Abidjan, 12 fév 2026 (AIP)- L’Assemblée nationale a procédé ce jeudi 12 février 2026 à l’installation des six commissions permanentes de l’institution, séance au cours de laquelle, son président, Patrick Achi a plaidé pour la mise en place d’un « panier commun » des indemnités liées aux commissions.
Il s’agit de la commission des affaires générales et institutionnelles, de la commission des affaires économiques et financières (AEF), de la commission des affaires sociales et culturelles, de la commission des relations extérieures, de la commission de la recherche, de la science, de la technologie et de l’environnement, ainsi que de la commission de la sécurité et de la défense.
Au total, 252 députés sur 253, le président de l’Assemblée ne siégeant dans aucune commission spécifique, ont été répartis à raison de 42 membres par commission. La distribution a été effectuée en tenant compte du poids des groupes parlementaires et des députés non-inscrits.
Au-delà de l’organisation interne, le président a soulevé une réflexion plus large sur les motivations suscitées par certaines commissions. S’interrogeant sur l’afflux massif vers la commission des affaires économiques et financières, il a évoqué l’idée de constituer un « panier commun » pour les indemnités liées aux commissions.
« Peut-être que ce serait bien de faire des paniers communs. Comme ça, il n’y a pas de favorisé et tout le monde ne se précipite pas », a-t-il proposé. Selon lui, les indemnités pourraient être mutualisées et réparties équitablement entre les membres des différentes commissions.

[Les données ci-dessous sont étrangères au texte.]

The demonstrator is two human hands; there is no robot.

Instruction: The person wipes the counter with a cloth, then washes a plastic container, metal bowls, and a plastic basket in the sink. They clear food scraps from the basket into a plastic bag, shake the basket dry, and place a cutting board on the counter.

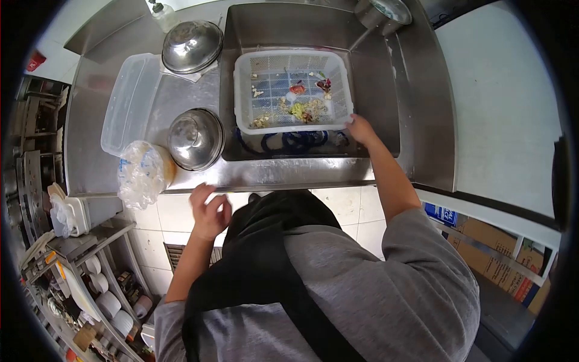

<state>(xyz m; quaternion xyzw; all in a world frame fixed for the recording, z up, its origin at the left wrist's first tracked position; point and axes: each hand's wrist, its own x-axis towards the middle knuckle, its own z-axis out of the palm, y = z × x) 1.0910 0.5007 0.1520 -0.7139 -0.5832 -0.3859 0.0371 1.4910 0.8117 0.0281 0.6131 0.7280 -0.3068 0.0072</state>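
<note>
My right hand (360, 129) reaches into the steel sink (386, 114) and grips the near right corner of a white perforated basket (248, 90). Food scraps (300, 109) lie on the basket's bottom. A dark blue hose (295, 141) is coiled in the sink under the basket. My left hand (208, 212) hovers below the front edge of the steel counter (181, 96), fingers loosely curled, holding nothing. It is nearest to a steel bowl (195, 138) turned upside down on the counter.
A second upturned steel bowl (192, 46) sits at the counter's back, beside a clear plastic container (128, 99). A plastic-wrapped bundle (143, 173) lies at the counter's front left. Shelves with cups and dishes (99, 289) stand lower left. Cardboard boxes (506, 259) sit at right.
</note>
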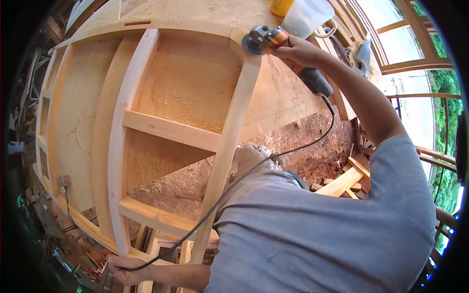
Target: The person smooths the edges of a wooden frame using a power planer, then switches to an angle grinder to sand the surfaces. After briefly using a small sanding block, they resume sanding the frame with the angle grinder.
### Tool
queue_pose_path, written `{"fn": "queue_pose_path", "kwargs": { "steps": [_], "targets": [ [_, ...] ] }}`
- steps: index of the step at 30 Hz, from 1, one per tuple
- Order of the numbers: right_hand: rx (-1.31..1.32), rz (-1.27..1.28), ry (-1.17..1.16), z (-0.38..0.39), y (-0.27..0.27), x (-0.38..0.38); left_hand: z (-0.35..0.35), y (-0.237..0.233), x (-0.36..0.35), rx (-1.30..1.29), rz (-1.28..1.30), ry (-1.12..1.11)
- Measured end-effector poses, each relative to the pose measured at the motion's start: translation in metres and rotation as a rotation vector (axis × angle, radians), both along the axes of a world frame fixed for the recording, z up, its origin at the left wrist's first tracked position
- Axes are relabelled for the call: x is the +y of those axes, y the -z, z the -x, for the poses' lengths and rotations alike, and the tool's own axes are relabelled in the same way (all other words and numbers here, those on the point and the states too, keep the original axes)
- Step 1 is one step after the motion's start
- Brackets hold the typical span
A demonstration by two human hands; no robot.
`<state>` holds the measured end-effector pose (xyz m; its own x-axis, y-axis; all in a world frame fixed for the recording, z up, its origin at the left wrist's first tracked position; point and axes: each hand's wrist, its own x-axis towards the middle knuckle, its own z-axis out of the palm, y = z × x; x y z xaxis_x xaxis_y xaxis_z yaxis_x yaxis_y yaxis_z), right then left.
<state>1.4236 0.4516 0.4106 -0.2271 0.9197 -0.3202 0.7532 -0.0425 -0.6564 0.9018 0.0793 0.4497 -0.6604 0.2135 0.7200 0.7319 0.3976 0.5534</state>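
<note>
My right hand (pixel 300 51) grips an orange and black angle grinder (pixel 312 78) by its body near the head. Its round disc (pixel 254 43) is at the rounded corner of a pale wooden frame (pixel 237 107), apparently touching the wood. A black power cord (pixel 259 163) trails from the grinder's tail across my shirt to my left hand (pixel 126 269). That hand is closed around the cord, low beside the frame's lower end. Curved rails and cross pieces make up the frame, which lies over a wooden sheet (pixel 190 78) strewn with shavings.
A translucent white jug (pixel 308 19) and a yellow container (pixel 281 7) stand behind the grinder. Wood offcuts (pixel 347 180) lie on the shavings-covered ground at right. A plug-like block with a cord (pixel 63 181) sits on the frame's left side.
</note>
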Motion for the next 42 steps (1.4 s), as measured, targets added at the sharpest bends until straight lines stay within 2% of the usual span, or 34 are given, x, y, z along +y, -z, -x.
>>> {"fn": "queue_pose_path", "kwargs": {
  "steps": [2,4,5,7,8,9,10,12,14,15,19,21,24,27,29,32,36,38,42],
  "targets": [
    [-0.012,0.068,0.006,-0.004,0.004,0.002,-0.003,-0.002,0.008,0.003,0.084,-0.014],
    [0.038,0.010,0.002,-0.004,0.012,-0.017,-0.007,-0.004,0.018,0.044,0.092,-0.019],
    [0.054,0.129,-0.004,0.000,0.002,-0.036,-0.007,-0.004,0.021,0.085,0.097,-0.025],
    [-0.105,0.276,0.028,0.020,-0.020,-0.077,0.006,-0.003,0.018,0.050,0.147,-0.036],
    [-0.037,0.209,-0.078,0.020,-0.012,-0.095,0.011,-0.001,0.018,0.019,0.193,-0.049],
    [-0.075,0.209,-0.115,0.027,-0.016,-0.111,0.010,-0.001,0.024,0.009,0.191,-0.048],
    [-0.214,0.304,-0.123,0.038,-0.028,-0.116,0.009,-0.002,0.032,0.065,0.193,-0.054],
    [-0.138,0.253,-0.114,0.036,-0.024,-0.120,0.009,-0.005,0.041,0.125,0.203,-0.063],
    [-0.038,0.158,-0.054,0.021,-0.019,-0.102,0.006,-0.008,0.043,0.063,0.209,-0.092],
    [-0.099,0.252,0.007,0.019,-0.028,-0.088,0.007,-0.006,0.043,0.060,0.211,-0.096],
    [-0.108,0.308,0.077,0.009,-0.019,-0.032,0.005,0.000,0.046,0.073,0.154,-0.069],
    [0.039,0.135,-0.031,0.006,-0.004,0.000,0.001,0.000,0.049,0.070,0.171,-0.091],
    [0.102,0.034,-0.132,0.013,0.018,0.048,-0.003,-0.004,0.049,0.014,0.144,-0.108],
    [-0.030,0.053,-0.143,0.033,0.018,0.083,-0.003,-0.006,0.044,-0.034,0.131,-0.150],
    [-0.016,0.036,-0.151,0.040,0.022,0.097,-0.004,-0.008,0.042,-0.013,0.182,-0.142],
    [-0.020,0.038,-0.182,0.039,0.017,0.092,0.000,-0.007,0.039,0.031,0.180,-0.150],
    [0.137,0.061,-0.112,0.012,0.008,0.039,0.007,-0.010,0.031,0.057,0.200,-0.178],
    [0.152,0.061,-0.076,0.003,0.007,0.014,0.002,-0.010,0.038,0.012,0.127,-0.204],
    [0.121,0.126,-0.017,0.017,0.004,0.025,0.008,-0.006,0.044,0.012,0.090,-0.137]
  ]
}}
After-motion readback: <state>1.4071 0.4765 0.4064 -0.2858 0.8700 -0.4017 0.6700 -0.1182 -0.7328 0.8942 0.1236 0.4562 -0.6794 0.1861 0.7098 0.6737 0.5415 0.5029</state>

Une mesure qui, estime-t-il, permettrait d’éviter toute course aux postes pour des raisons financières et de recentrer l’engagement des députés sur « la connaissance » et le travail de fond.
Le président de l’Assemblée a tenu à préciser que les inscriptions ont été faites « sur la base des souhaits exprimés par chacun » et en considération de l’expérience acquise lors de la précédente législature.
Toutefois, face à l’intérêt marqué pour certaines commissions, notamment l’AEF qui a enregistré près d’une centaine de demandes, des arbitrages ont été nécessaires. « Un arbitrage a dû se faire en consultation ici et là avec certains d’entre vous », a-t-il expliqué, appelant à la compréhension des parlementaires.
Cette proposition, encore à l’état de réflexion semble avoir eue un écho favorable eu égard aux acclamations nourris les députés.